From Dr. Weissman's official report:

"Cancer stem cells...produce a cell surface 'invisibility cloak' (CD47) a 'don't eat me' signal...(Our) antibody counters the cloak, allowing the patient's natural immune system...to eliminate the cancer stem cells."

Their antibody blocks the "don't eat me" sign. After that, it is hoped (and early success suggests) that the macrophages will recognize the LSC's as threats -- and take care of business.

Amazingly, this may be an advance to fight not only leukemia, but all forms of cancer.

Read the next sentence carefully; it is wonderful.

"We have now demonstrated that Hu5F9 is effective at inhibiting the growth of ... tumors, including (cancers of the) breast, bladder, colon, ovaries, ... brain ... head and neck... and multiple myelomas."

Weissman also said: "Without CIRM (the California stem cell program), this program would not have left the starting gate. It was turned down for funding by the National Cancer Institute...The treatment was discovered at Stanford, taken to the current stage mainly by CIRM funding..."

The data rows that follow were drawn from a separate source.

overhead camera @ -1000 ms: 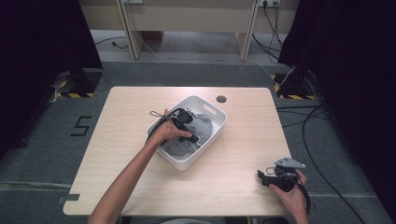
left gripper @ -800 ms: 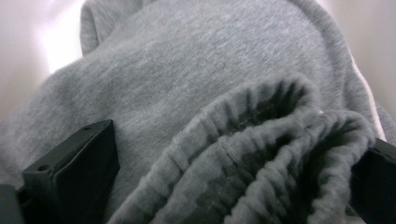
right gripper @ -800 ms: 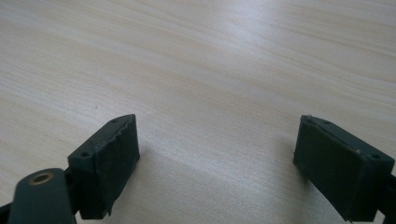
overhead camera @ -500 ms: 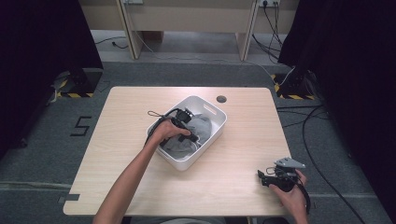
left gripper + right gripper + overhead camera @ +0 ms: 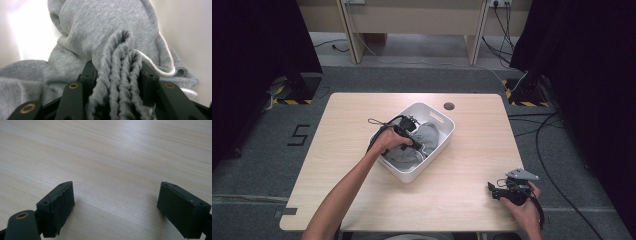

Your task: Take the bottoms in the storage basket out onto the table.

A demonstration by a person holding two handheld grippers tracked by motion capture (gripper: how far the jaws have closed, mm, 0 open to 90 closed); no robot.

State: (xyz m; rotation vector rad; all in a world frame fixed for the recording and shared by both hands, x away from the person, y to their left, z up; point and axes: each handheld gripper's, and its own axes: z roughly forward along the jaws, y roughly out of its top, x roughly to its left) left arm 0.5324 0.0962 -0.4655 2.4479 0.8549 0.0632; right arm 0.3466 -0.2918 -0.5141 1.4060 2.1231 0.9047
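Pale wood-grain tabletop (image 5: 362, 130) carries everything, and places are told against the white rectangular plastic bin (image 5: 443, 131) standing near its middle. Inside the bin lies the crumpled grey knit garment (image 5: 424, 137) with a thin white trim along one edge (the left gripper view shows its folds against the bin's white wall (image 5: 185, 27)). The left gripper (image 5: 408, 134), on a bare forearm reaching over the bin's near left rim, is down inside the bin; its jaws have just been closing, and a bunched ridge of the grey garment (image 5: 120, 75) stands pinched between them, pressed from both sides. The right gripper (image 5: 495, 190) rests well apart from the bin, toward the tabletop's near right corner, its black jaws spread wide over bare wood (image 5: 117, 157) with nothing between them
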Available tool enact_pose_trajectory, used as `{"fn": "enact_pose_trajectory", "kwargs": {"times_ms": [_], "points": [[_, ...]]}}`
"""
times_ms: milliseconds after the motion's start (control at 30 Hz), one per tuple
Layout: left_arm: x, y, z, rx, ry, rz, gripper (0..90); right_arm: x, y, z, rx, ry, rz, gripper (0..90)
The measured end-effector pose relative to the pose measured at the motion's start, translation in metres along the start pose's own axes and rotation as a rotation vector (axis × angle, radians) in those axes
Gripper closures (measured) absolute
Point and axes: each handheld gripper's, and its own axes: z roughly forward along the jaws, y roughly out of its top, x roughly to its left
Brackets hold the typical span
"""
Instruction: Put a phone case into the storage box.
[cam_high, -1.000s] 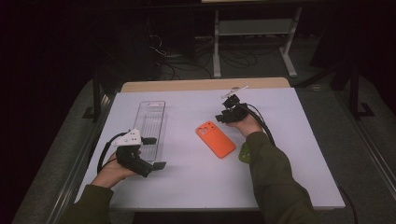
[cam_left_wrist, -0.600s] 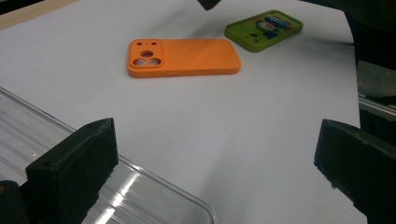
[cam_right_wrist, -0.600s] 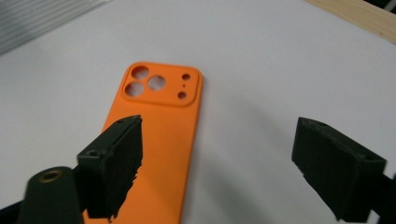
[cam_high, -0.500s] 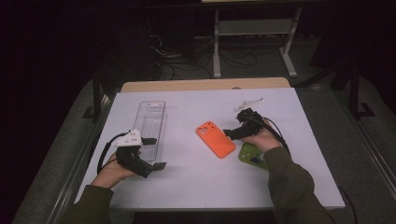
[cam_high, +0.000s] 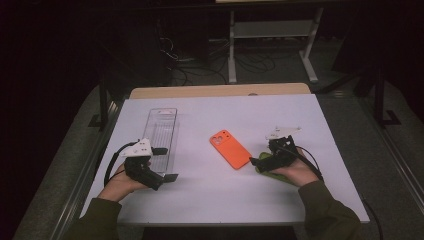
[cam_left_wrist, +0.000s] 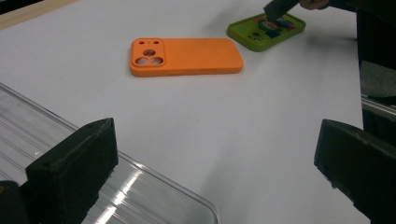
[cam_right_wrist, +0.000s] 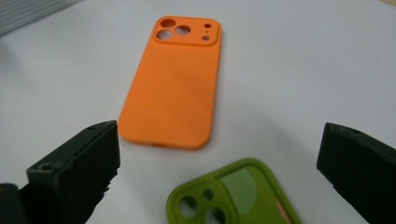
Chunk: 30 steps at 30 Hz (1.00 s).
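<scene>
An orange phone case (cam_high: 230, 148) lies back up in the middle of the white table (cam_high: 210, 205). To its right, a green phone case (cam_high: 274, 173) lies flat, partly under my right hand. My right gripper (cam_high: 257, 162) hovers just over the green case (cam_right_wrist: 238, 196); its jaws have just been opening and now stand wide, pressing on nothing. The orange case (cam_right_wrist: 175, 84) lies beyond them. My left gripper (cam_high: 166, 164) rests open at the near end of a clear plastic tray (cam_high: 161, 131), nothing between its jaws, facing the orange case (cam_left_wrist: 187, 56) and the green case (cam_left_wrist: 266, 30).
The clear tray (cam_left_wrist: 93, 196) lies lengthwise on the table's left side. A wooden strip (cam_high: 220, 91) borders the table's far edge. Beyond it, on the dark floor, stands a metal shelf frame (cam_high: 272, 30) among cables.
My right hand has moved from behind the orange case toward the near right, and its jaws have opened. The green case now lies on the table under it. The left hand stayed still.
</scene>
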Motion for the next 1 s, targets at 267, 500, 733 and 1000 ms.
{"fn": "enact_pose_trajectory", "kwargs": {"times_ms": [267,500,733,1000], "points": [[0.0,0.0,0.0,0.0,0.0,0.001,0.0,0.006,-0.027,-0.02,-0.027,0.004,0.01,0.0],[-0.001,-0.001,0.0,0.0,0.005,-0.001,0.0,0.01,-0.045,-0.033,-0.072,0.019,0.016,0.0],[-0.001,0.0,0.0,0.003,0.007,0.0,0.0,0.014,-0.054,-0.038,-0.065,0.022,0.01,0.0],[-0.001,-0.001,-0.001,0.001,0.008,0.001,0.0,0.014,-0.048,-0.037,-0.042,0.023,0.027,0.0]]}}
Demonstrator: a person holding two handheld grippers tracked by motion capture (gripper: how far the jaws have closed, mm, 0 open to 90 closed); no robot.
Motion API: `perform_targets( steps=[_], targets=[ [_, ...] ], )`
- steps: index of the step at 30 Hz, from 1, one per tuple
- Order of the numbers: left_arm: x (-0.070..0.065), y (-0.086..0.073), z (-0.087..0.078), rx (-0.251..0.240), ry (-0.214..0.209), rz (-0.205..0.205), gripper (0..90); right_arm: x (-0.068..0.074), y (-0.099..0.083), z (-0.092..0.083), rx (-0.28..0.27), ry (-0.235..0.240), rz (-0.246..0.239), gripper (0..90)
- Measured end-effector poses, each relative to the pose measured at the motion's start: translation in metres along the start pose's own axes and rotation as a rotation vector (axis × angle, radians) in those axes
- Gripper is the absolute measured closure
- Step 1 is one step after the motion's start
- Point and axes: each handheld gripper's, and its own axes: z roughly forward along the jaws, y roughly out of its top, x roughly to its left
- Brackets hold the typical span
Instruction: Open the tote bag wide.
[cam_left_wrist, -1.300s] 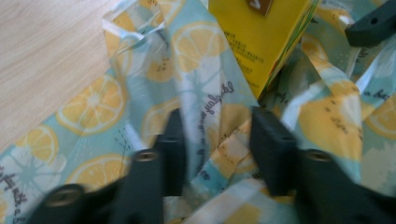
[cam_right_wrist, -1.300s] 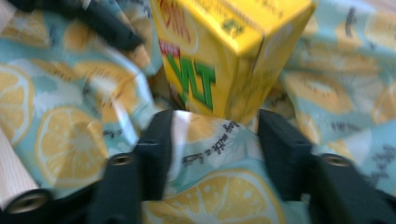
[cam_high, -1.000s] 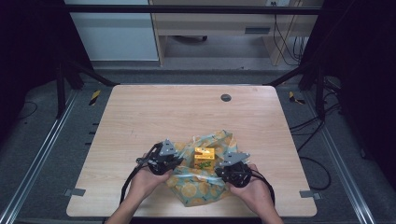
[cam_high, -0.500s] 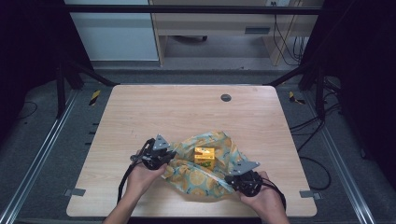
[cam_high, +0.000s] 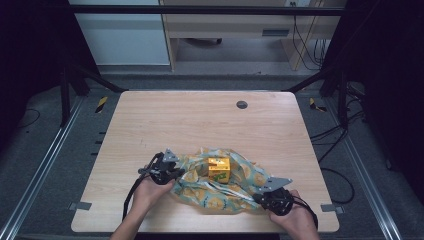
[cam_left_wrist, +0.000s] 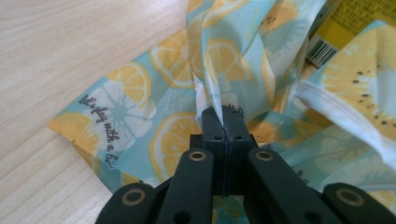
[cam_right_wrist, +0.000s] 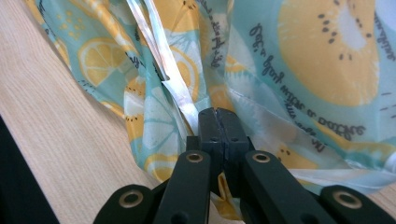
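Both tongs are clamped on the citrus-print cloth (cam_high: 220, 187) near the front edge of the surface (cam_high: 200, 120). Right tongs (cam_high: 262, 198), nearest the front edge and toward the front-right corner, have their jaws pressed together on a pinched fold of the cloth, as the right gripper view shows (cam_right_wrist: 217, 116). Left tongs (cam_high: 176, 175), slightly farther back and left of centre, are likewise closed on a gathered ridge of the fabric (cam_left_wrist: 224, 114). Between them the cloth lies crumpled, teal with yellow lemon slices and script lettering. Just behind, a small yellow box (cam_high: 219, 169) sits on the cloth, its folds rising around it. A barcode on the box (cam_left_wrist: 322, 49) shows in the left gripper view. Farther back, toward the far edge, a round dark grommet (cam_high: 242, 104) sits in the surface
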Motion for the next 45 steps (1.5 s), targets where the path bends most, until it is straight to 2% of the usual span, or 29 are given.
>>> perform_targets(
  steps=[4,10,15,20,23,24,27,29,31,34,36,37,38,39,41,43,45],
  targets=[
    [0.004,-0.003,0.003,0.008,-0.010,-0.023,90.0,-0.006,-0.001,0.005,0.005,0.010,0.017,90.0],
    [0.006,-0.007,0.003,-0.006,-0.011,-0.047,90.0,-0.014,-0.001,0.008,-0.005,0.013,0.046,90.0],
    [0.008,-0.010,0.002,-0.011,0.006,-0.041,90.0,-0.020,0.003,0.013,-0.009,0.003,0.054,90.0],
    [0.006,-0.015,-0.001,-0.016,0.006,-0.034,90.0,-0.019,0.004,0.014,-0.019,-0.002,0.065,89.9],
    [0.005,-0.020,-0.005,-0.050,0.014,-0.033,87.2,-0.020,0.001,0.014,-0.036,0.002,0.065,87.8],
    [0.005,-0.022,-0.008,-0.075,0.025,-0.026,83.2,-0.020,0.000,0.013,-0.049,0.010,0.062,83.4],
    [0.000,-0.024,-0.023,-0.138,0.043,-0.019,58.0,-0.017,-0.001,0.002,-0.116,-0.003,0.063,54.8],
    [-0.002,-0.022,-0.039,-0.197,0.052,0.001,50.4,-0.014,-0.001,-0.012,-0.188,-0.014,0.037,42.9],
    [-0.003,-0.018,-0.053,-0.240,0.050,0.016,41.1,-0.011,0.002,-0.028,-0.267,-0.041,0.029,28.8],
    [-0.002,-0.016,-0.071,-0.284,0.058,0.038,32.1,-0.012,0.006,-0.047,-0.373,-0.076,0.023,15.8],
    [0.004,-0.019,-0.081,-0.302,0.099,0.025,24.9,-0.018,0.010,-0.054,-0.423,-0.117,0.034,9.0],
    [0.004,-0.019,-0.081,-0.302,0.099,0.025,22.0,-0.018,0.010,-0.054,-0.423,-0.117,0.034,9.0],
    [0.008,-0.022,-0.084,-0.297,0.124,0.020,18.0,-0.028,0.014,-0.059,-0.443,-0.164,0.063,7.1],
    [0.019,-0.029,-0.088,-0.286,0.165,0.003,14.4,-0.034,0.015,-0.059,-0.448,-0.195,0.082,5.7],
    [0.035,-0.042,-0.091,-0.284,0.196,-0.052,10.5,-0.045,0.016,-0.058,-0.446,-0.240,0.145,5.3],
    [0.051,-0.055,-0.092,-0.270,0.239,-0.094,8.0,-0.058,0.016,-0.051,-0.405,-0.323,0.241,6.3],
    [0.064,-0.068,-0.093,-0.237,0.296,-0.103,7.1,-0.069,0.013,-0.041,-0.354,-0.416,0.270,7.5]
  ],
)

What comes next? Human clinical trials are planned for early 2014.

Is one of these approaches (or a combination of them both) the answer to cancer? We cannot say. No one can predict the path or pace of science.

But some things we can know.

Without dedicated scientists like these, cure will not happen.

Without serious and reliable funding -- cure cannot happen.

And that is why the California stem cell program exists: bringing money and minds together, to ease suffering and save lives.